Try it: Please set down the lines of the listing exactly, from its first line to the line with "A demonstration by", leaving the pictures out.

Given information:

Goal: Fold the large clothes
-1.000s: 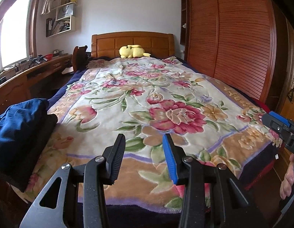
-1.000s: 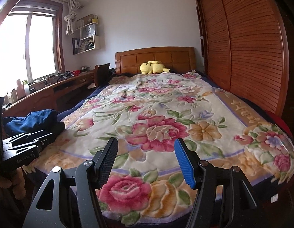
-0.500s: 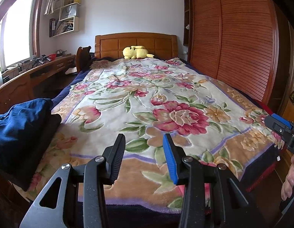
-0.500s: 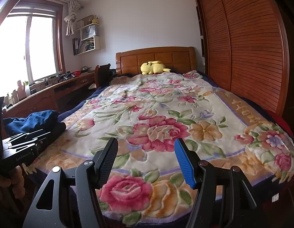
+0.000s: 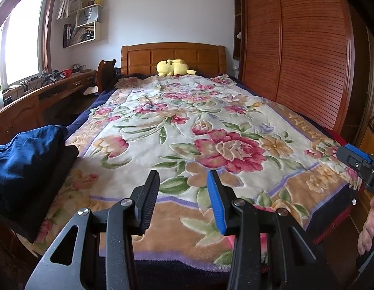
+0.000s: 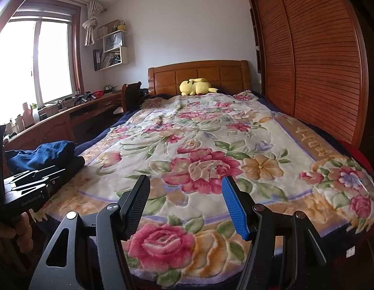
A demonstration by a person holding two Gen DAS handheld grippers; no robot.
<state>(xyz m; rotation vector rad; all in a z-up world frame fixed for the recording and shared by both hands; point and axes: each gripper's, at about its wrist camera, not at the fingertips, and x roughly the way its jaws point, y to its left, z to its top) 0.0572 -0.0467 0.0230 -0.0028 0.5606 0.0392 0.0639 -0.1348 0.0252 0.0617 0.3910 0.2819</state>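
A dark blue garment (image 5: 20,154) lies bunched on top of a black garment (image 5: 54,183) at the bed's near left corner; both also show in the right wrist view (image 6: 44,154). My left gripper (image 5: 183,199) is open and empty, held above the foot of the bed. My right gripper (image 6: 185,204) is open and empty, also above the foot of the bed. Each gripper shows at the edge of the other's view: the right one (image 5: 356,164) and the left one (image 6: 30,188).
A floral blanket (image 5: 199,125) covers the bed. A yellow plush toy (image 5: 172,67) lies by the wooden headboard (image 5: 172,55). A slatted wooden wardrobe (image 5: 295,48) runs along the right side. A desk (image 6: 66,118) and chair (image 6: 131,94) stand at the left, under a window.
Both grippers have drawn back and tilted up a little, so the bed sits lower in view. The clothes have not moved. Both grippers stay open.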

Answer section:
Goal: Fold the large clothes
-1.000s: 
-1.000s: 
-0.500s: 
-0.500s: 
+0.000s: 
+0.000s: 
A demonstration by a person holding two Gen DAS handheld grippers; no robot.

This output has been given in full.